Pelvic floor dysfunction is often neglected and overlooked. Traditional chiropractic and physical therapy coursework lack appropriate education on the pelvic floor. Fortunately, an increasing number of pelvic floor-focused providers can help identify, treat, and manage pelvic floor dysfunction. I was lucky enough to sit down with pelvic floor expert, Kayla Ives, owner, and physical therapist at the Pelvic Physio Omaha.
The Pelvic Physio is the ONLY standalone pelvic floor clinic in Omaha, Nebraska. We recorded the video interview in her beautiful office complete with multiple treatment rooms, awesome natural lighting, a squat rack, and a living room that any daytime talk show would be jealous of.

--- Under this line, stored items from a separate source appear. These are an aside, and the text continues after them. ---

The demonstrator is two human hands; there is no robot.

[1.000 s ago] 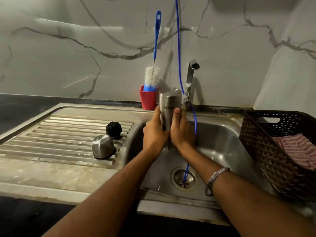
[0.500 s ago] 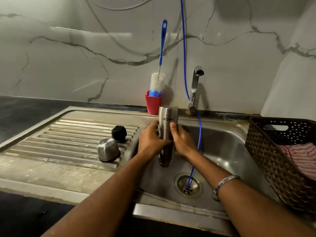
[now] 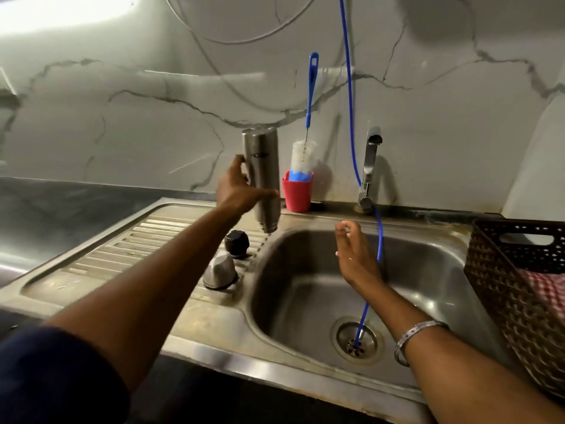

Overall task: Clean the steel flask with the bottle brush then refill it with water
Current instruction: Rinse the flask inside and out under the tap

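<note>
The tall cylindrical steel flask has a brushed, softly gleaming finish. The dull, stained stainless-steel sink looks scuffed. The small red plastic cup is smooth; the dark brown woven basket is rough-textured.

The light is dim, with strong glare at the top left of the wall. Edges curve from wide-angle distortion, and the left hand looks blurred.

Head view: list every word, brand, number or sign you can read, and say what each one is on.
Steel flask, held mouth down in the left hand: one dark printed mark near its upper end, too blurred to read in this picture.
Bottle brush, red cup, tap, basket: no text visible.
</note>
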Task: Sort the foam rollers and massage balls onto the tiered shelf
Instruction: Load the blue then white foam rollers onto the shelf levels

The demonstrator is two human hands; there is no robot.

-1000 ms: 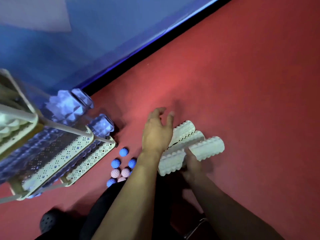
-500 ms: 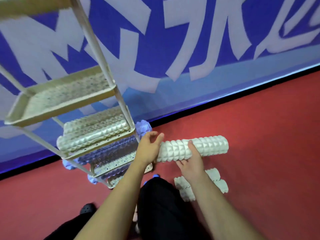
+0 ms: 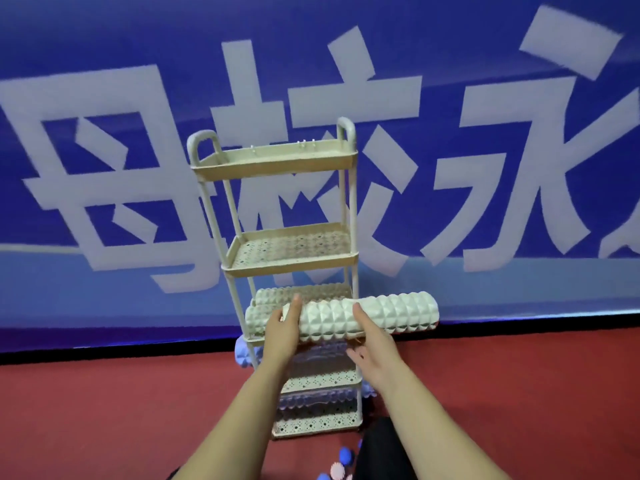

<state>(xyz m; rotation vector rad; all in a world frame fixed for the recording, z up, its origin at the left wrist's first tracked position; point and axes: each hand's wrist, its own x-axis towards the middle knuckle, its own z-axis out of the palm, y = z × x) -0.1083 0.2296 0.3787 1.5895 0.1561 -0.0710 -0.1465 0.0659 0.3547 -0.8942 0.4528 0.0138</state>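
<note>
Midway up a cream tiered shelf (image 3: 291, 268), a white ridged foam roller (image 3: 388, 317) is held level at the third tier, its left end over the tier beside two white rollers (image 3: 263, 306) already lying there, its right end jutting well past the shelf's right post. The left hand (image 3: 282, 336) cups the roller's left end, fingers curled up around it. The right hand (image 3: 374, 344) supports it from beneath near the middle, thumb raised against its front face, fingers spread underneath. Bluish rollers (image 3: 322, 356) fill the two lower tiers; the upper two tiers show no load. Blue and pink spiky massage balls (image 3: 341, 465) lie on the red floor (image 3: 104, 410) below, and a blue banner (image 3: 104, 150) with large white characters hangs behind.
</note>
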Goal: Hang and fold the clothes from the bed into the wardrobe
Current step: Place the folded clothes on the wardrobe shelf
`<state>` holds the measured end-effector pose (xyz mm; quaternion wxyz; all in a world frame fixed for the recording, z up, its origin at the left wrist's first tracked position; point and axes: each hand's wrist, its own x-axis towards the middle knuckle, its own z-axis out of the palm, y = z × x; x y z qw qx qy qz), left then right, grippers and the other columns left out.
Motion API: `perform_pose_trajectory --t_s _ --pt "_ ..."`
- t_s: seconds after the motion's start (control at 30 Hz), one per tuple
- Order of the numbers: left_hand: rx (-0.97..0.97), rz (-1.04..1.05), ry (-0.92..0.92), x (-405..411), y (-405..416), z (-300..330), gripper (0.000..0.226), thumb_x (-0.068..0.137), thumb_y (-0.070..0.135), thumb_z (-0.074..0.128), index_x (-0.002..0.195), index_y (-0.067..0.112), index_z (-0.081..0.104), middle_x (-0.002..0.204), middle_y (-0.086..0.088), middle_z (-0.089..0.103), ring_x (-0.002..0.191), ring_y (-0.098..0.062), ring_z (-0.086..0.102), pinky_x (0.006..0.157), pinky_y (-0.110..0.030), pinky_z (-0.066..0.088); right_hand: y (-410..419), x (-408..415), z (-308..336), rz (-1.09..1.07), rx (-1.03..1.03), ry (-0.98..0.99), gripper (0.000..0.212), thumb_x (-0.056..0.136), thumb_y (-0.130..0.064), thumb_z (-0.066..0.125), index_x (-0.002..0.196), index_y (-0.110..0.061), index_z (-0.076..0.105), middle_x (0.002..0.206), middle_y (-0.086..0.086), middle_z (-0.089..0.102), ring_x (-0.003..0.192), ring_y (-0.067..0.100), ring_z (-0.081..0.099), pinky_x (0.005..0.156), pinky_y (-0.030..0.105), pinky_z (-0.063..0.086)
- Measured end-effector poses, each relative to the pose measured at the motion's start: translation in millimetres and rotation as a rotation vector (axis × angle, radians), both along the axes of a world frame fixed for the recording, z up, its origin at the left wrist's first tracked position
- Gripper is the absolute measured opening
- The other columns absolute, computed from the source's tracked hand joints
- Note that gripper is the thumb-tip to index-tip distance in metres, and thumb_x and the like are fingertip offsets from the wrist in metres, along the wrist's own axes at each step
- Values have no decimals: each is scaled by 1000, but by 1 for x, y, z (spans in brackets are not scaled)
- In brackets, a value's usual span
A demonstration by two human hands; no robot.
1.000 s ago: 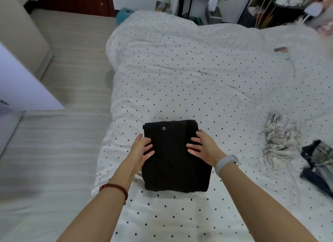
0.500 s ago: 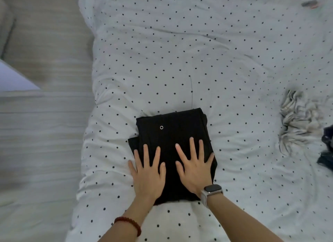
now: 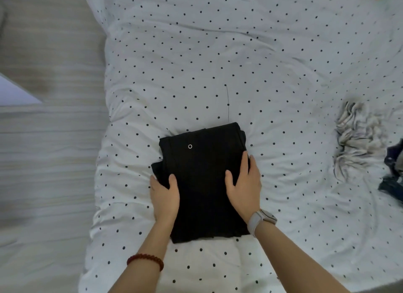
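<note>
On the wrinkled, dotted white bed cover [image 3: 218,52], a folded black garment [image 3: 202,183], rectangular with one small metal eyelet, is grasped at its side edges by the left hand [image 3: 164,196] and right hand [image 3: 245,188], thumbs laid on top.

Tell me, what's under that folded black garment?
The dotted bedspread lies under the black garment. Both hands' fingers seem tucked beneath its sides, hidden; anything else under it is covered.
</note>
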<state>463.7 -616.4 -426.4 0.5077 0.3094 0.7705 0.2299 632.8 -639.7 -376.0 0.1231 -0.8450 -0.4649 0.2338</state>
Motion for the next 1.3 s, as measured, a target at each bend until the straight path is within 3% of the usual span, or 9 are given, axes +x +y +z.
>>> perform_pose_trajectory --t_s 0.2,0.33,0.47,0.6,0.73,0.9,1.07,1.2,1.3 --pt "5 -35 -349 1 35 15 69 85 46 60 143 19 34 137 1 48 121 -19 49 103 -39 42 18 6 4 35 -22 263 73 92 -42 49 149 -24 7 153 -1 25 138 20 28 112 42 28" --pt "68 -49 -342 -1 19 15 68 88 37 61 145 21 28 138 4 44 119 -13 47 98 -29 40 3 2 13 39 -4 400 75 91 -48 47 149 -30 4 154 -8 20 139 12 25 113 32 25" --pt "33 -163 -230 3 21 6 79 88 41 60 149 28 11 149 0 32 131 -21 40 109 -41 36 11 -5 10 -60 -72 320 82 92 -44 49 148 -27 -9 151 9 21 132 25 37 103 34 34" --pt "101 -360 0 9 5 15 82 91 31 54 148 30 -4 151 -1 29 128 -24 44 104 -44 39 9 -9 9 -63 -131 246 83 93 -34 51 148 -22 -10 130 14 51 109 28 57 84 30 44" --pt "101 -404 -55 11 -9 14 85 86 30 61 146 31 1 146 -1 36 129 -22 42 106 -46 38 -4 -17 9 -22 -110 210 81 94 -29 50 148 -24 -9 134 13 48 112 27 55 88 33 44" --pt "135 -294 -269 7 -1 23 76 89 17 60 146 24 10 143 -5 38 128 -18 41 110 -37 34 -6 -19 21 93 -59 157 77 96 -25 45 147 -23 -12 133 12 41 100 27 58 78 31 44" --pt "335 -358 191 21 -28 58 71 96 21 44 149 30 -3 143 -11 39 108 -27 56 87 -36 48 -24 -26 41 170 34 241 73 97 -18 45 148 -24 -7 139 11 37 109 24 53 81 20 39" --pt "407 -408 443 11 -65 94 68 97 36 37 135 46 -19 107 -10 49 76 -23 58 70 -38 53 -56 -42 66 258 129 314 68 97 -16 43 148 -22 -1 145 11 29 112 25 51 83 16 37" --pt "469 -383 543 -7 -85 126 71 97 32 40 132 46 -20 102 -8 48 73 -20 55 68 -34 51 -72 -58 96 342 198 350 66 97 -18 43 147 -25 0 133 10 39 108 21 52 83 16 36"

You will learn from listening to the interview that Kayla takes a very global, holistic approach to the human body. Although she is a pelvic floor expert, she appreciates the complexity of the issues and conditions of the human body. One of her quotes that stuck out to me was,
“The pelvic floor is always the innocent bystander. Unless you have a direct scar, like from childbirth, it is normally not the pelvic floor’s fault you are having symptoms.”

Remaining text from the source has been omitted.